**Work task**: Your copy must hold all of the data below, unchanged and without images.

**Given material**:
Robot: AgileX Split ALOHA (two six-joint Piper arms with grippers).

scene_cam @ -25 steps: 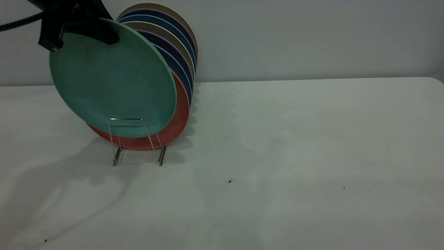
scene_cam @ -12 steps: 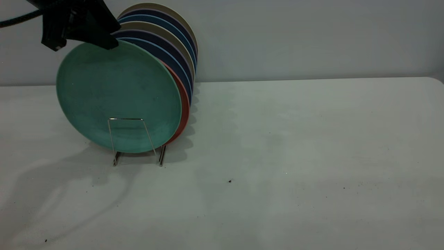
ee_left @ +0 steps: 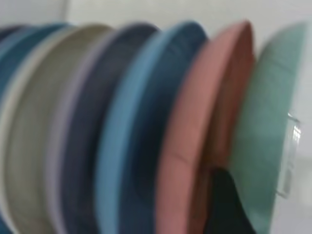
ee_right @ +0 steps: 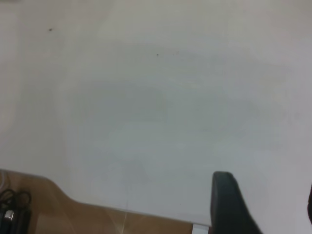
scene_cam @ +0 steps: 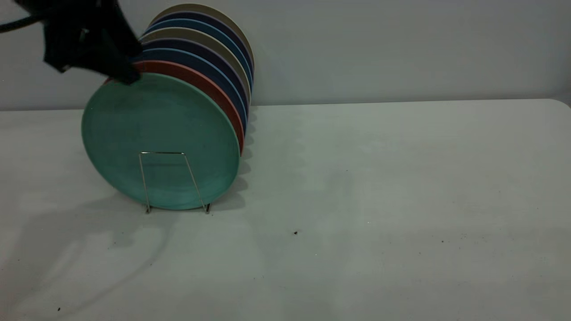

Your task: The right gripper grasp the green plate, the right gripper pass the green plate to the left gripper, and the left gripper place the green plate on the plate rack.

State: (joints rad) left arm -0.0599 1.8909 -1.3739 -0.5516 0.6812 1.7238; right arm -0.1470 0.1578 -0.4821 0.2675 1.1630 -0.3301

**Response area**:
Robot: AgileX Split ALOHA (two six-joint Piper arms with grippers).

scene_cam @ -25 steps: 
scene_cam @ -12 steps: 
ee_left @ +0 steps: 
ee_right @ +0 steps: 
scene_cam @ +0 steps: 

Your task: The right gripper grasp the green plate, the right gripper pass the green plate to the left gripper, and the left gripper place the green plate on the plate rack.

State: (joints rad) left arm -0.0599 1.8909 -1.3739 -0.5516 0.6812 1.7238; right arm -0.1470 0.1578 -0.4821 0.2675 1.1630 -0.3301

There is nothing more to add to the answer.